■ **Task**
All lines with the word "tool" are to be found and copied from the listing.

[Dataset excerpt]

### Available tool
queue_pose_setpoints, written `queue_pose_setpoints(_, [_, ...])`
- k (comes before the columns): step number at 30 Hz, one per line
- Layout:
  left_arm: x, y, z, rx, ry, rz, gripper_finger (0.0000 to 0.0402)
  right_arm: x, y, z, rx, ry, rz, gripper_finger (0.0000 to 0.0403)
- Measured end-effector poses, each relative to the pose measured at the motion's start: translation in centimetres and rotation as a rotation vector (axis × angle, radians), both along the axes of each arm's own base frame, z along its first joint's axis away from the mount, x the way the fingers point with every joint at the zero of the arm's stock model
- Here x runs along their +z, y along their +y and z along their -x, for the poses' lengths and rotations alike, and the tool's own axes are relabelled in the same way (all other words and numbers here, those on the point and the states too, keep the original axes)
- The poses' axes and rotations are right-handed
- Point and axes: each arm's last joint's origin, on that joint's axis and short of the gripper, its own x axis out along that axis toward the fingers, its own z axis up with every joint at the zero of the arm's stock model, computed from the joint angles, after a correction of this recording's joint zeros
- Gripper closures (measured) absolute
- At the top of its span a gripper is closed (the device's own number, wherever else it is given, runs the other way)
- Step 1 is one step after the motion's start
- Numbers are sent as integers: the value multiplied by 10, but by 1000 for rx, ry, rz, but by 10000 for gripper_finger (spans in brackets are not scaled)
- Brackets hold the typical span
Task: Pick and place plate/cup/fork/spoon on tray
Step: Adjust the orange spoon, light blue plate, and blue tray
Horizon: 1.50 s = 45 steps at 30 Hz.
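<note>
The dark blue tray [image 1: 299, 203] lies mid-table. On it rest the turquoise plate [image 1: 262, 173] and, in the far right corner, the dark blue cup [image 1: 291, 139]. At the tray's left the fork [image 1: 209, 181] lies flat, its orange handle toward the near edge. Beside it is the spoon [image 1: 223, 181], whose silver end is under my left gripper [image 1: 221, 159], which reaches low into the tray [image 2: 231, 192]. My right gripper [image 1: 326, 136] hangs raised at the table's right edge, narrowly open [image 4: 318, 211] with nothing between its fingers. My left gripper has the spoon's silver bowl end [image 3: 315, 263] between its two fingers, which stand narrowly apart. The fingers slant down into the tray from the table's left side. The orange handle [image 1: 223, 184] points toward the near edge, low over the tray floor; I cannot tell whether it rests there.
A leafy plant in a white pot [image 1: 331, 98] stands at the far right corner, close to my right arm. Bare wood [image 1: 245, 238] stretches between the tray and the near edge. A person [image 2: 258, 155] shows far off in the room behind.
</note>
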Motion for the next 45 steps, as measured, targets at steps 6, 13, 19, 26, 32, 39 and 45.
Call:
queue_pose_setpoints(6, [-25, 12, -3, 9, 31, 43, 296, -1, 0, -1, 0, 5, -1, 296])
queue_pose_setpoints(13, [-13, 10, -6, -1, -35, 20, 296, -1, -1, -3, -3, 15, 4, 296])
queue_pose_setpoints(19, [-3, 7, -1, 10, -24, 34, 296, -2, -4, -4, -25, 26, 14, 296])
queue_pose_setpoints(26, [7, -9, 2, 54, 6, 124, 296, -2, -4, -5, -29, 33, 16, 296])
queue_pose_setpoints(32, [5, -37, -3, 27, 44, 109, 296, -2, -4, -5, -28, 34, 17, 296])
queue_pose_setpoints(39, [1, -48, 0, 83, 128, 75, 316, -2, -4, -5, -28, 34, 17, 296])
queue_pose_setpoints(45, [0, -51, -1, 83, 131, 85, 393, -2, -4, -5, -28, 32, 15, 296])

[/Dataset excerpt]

■ **Written reply**
### Available tool
- Here x runs along their +z, y along their +y and z along their -x, for the poses' lengths and rotations alike, and the tool's own axes are relabelled in the same way (all other words and numbers here, those on the point and the states too, keep the original axes)

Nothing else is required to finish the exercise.